* _Your assignment_: Wherever the string "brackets" shows up in the records below, return that line.

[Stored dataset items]
**********
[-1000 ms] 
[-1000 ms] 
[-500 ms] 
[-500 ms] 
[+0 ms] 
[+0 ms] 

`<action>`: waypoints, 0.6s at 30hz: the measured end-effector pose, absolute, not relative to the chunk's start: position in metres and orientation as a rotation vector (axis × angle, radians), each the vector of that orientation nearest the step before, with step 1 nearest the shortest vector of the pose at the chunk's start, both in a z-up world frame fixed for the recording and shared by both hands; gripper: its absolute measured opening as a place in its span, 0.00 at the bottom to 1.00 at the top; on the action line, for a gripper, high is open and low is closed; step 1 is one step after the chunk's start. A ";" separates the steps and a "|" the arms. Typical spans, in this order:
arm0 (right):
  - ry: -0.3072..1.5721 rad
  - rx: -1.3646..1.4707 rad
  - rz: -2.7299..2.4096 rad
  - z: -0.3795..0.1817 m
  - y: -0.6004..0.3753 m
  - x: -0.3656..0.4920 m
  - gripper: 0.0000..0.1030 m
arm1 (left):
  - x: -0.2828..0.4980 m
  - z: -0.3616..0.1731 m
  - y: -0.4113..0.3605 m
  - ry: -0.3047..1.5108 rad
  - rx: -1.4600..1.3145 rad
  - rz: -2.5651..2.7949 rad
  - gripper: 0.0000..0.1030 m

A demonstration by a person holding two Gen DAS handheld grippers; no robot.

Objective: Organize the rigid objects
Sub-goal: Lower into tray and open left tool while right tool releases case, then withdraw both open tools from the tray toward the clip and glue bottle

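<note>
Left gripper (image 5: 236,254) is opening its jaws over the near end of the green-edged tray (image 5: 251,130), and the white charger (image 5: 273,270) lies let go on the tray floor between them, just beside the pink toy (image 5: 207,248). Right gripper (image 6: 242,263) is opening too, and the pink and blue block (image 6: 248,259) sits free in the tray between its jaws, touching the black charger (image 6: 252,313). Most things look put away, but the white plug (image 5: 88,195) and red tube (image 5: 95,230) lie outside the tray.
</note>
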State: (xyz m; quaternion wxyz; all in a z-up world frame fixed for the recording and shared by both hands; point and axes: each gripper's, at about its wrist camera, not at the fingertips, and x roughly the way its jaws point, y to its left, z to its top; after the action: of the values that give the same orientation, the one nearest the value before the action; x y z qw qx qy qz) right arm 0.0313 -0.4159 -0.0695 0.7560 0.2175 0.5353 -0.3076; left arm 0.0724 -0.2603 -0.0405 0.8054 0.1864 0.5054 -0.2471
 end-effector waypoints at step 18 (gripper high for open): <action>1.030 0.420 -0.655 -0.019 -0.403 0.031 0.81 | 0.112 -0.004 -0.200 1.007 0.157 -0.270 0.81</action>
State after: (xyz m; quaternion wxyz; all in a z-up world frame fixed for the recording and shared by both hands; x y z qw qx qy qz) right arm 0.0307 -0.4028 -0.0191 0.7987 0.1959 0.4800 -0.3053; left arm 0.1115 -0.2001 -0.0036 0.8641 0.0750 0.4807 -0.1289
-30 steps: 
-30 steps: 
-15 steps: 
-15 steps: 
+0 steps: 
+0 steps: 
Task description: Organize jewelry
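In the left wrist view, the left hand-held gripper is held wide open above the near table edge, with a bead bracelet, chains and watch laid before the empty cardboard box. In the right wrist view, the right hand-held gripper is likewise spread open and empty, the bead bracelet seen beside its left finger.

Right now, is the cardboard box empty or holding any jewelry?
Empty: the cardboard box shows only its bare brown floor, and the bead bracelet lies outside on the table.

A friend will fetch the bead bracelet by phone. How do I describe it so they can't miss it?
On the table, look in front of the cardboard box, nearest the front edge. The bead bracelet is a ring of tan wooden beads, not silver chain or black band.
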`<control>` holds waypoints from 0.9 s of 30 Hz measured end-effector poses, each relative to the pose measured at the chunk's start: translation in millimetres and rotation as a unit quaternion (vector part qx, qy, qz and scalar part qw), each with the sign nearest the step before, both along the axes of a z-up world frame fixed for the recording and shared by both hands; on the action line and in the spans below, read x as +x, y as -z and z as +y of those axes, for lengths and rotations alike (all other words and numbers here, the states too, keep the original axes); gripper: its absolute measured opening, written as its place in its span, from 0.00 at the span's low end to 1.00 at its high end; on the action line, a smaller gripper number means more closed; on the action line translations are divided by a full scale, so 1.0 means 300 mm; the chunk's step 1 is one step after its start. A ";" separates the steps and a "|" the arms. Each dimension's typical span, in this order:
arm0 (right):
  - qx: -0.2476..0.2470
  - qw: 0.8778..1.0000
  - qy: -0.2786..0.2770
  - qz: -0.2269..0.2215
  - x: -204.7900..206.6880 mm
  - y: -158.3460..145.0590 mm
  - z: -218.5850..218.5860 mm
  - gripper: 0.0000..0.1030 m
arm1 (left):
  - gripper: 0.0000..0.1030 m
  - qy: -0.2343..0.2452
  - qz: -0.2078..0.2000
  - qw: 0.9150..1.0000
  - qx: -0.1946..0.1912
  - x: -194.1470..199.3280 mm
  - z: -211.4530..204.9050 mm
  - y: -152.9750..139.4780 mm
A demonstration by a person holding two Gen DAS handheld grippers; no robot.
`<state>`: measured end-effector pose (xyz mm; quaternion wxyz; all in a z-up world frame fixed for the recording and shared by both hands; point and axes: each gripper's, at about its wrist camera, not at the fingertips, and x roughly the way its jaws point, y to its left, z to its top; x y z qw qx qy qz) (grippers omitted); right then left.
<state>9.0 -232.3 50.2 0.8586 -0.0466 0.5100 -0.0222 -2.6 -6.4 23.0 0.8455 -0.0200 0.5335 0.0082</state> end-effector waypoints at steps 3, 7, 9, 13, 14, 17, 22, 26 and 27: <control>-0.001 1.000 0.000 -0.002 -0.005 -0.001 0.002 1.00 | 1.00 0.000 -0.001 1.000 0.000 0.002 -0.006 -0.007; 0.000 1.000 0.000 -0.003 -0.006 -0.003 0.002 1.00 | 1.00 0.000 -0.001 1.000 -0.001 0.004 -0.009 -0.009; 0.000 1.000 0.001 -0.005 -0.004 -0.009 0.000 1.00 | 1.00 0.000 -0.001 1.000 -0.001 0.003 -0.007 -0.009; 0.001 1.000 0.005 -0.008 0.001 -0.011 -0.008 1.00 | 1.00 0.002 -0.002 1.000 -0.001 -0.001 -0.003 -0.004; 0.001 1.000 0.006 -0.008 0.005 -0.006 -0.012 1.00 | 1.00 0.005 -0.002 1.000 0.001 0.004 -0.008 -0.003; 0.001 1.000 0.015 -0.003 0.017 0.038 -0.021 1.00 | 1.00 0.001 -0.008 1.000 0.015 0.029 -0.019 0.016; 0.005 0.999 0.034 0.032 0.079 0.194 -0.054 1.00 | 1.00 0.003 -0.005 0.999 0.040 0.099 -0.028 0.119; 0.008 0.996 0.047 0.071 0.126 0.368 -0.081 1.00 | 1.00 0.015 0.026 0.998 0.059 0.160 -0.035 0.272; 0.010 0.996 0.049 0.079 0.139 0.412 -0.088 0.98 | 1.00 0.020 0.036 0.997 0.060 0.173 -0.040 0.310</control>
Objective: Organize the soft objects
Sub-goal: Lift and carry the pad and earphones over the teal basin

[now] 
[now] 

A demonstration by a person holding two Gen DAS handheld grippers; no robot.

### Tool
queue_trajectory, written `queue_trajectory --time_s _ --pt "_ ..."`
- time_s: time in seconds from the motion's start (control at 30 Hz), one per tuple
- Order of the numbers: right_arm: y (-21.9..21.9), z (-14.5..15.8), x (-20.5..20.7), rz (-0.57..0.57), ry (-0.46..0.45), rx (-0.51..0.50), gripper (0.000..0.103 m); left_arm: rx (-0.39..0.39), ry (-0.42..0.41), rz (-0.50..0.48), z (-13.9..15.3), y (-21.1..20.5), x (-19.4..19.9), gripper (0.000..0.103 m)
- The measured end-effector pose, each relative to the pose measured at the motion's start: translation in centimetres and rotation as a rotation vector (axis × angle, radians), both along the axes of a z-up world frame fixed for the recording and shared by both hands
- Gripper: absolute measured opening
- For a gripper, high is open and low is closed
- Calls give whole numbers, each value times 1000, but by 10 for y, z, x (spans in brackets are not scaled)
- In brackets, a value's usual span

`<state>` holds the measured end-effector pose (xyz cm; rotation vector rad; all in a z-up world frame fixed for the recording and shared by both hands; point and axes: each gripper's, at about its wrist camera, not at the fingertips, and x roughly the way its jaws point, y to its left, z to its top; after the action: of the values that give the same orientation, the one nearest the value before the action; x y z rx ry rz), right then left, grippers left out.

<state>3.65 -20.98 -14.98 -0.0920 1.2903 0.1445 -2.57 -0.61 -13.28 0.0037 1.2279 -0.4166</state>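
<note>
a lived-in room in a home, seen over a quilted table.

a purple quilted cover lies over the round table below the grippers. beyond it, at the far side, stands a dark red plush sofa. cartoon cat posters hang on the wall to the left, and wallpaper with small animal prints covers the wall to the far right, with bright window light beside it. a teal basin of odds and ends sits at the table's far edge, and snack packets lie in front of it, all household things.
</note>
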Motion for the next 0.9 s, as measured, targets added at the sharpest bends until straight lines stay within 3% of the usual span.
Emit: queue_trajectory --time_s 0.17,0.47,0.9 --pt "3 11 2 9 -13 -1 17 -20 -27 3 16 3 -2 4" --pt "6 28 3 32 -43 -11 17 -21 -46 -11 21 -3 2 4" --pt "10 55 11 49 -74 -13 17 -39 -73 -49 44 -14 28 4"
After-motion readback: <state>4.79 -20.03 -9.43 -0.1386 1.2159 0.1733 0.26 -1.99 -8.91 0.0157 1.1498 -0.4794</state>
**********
* _Expected answer_:
- Calls give whole numbers, each value times 1000, but by 10 for y, z, x (spans in brackets are not scaled)
- In brackets, a value's usual span

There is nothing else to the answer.